For those businesses already working with a board, how will the school help them assess how it’s working and better utilize it?

Business owners either dislike boards and do not want one or see value, or the board they have isn’t working well. At this school, you will get an idea of what you can really expect from a board and then ask yourself: Is this what is going on in my business?

We are not only going to give them chances to practice but some tools they can take back to their business and use to help frame up agendas for board meetings. If they are dealing with ownership, how do you frame that up between owners and board? Or if management is coming with their strategic annual plan, how does a board evaluate that? How do you run a meeting? How do you keep owners and management separate in a meeting?

This is a low-risk way to get high-quality information. We have multiple hours of learning here that goes on, both hands-on learning and book learning. It is the most cost-effective way to get a perspective and try on some things with very little cost. And that is huge. We have decades of experience and are giving our best thinking.

What’s the biggest hurdle family business owners tend to encounter in working with a board?

The biggest problem I have found is almost everything people know about boards is built on boards of public companies. Those are board management-centric. That’s the focus. In family businesses, you have a concept of owners you don’t have in a public company. So what is the role of owners? That is something few books on boards will talk about because most everyone deals with public companies. They rely on the market to determine who the owners are. One of the biggest hurdles is how do owners fit in. People do not understand that. Directors are overly deferential to owners or ignore them.

And, on the other side, what’s the biggest mistake or misstep new board members tend to make, especially when serving on the board of a family business?

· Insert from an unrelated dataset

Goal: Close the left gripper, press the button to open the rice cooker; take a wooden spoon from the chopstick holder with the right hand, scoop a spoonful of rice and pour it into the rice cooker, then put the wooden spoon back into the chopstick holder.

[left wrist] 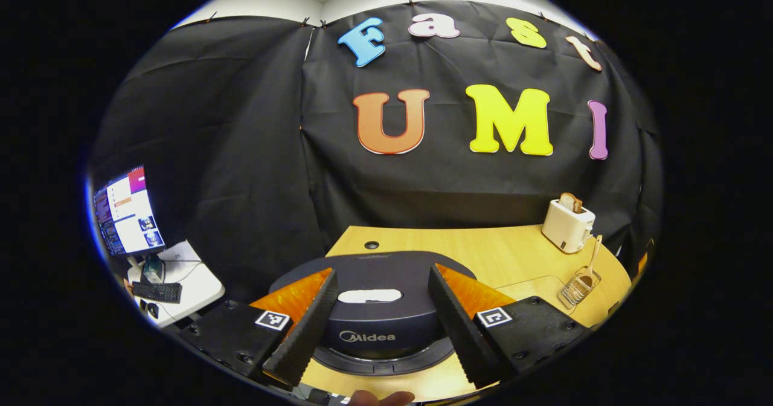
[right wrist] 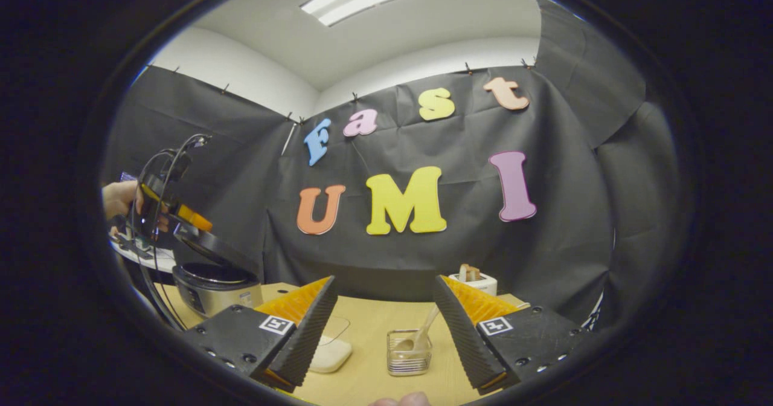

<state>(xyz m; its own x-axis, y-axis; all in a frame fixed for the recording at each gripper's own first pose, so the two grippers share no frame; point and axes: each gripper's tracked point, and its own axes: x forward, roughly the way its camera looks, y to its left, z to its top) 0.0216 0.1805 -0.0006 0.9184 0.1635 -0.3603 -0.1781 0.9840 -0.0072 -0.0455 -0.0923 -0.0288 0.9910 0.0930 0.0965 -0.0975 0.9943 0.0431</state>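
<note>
Left gripper view, lower centre: our left hand-held gripper [left wrist: 377, 327] wide over the rice cooker [left wrist: 374, 309] | right hand-held gripper [right wrist: 381, 333] wide too | wooden spoon [right wrist: 420, 336] in chopstick holder [right wrist: 409, 353], bench [right wrist: 362, 370] bottom centre

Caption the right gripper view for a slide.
Open right gripper faces the chopstick holder with its wooden spoon; rice cooker open.

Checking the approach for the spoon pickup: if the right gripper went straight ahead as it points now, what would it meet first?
Most likely the chopstick holder with the wooden spoon standing in it, low between the open right gripper. Depth is unclear, so it might pass just above the spoon.
</note>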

When I started the school, it was designed to create a pool of people who understand what it means to be good directors for family businesses. Most potential directors know about boards, but their idea of what a board is supposed to do reflects the public company model. The problem with this is ignoring the role of ownership. In a family business, the role of owners and family is critical. Perhaps as a result, the Board School ended up attracting owners of family businesses. Having said that, anyone who is sitting on a board or wants to would benefit from coming to this school because we will introduce the concept of ownership, which is probably new for them.

How is Board School a fit for other family members within the business?

Everybody has a role. Everybody has a place in a family business. And everybody in senior management does. So how do they relate, what do they do? If you are a nonfamily senior manager, maybe the president or CFO, a key member of the management team, understanding how management is supposed to relate to the family and how management works with a board and how a board works with owners and owners work with family is very helpful. Not only do you know how you can play, but you can help others understand what is going on. When people get out of their lane, you can provide some direction. Junior family members working in the company can learn about their roles and how they fit. It is all about the successors. It is much more effective to have three, four or five people attend than it is to have one.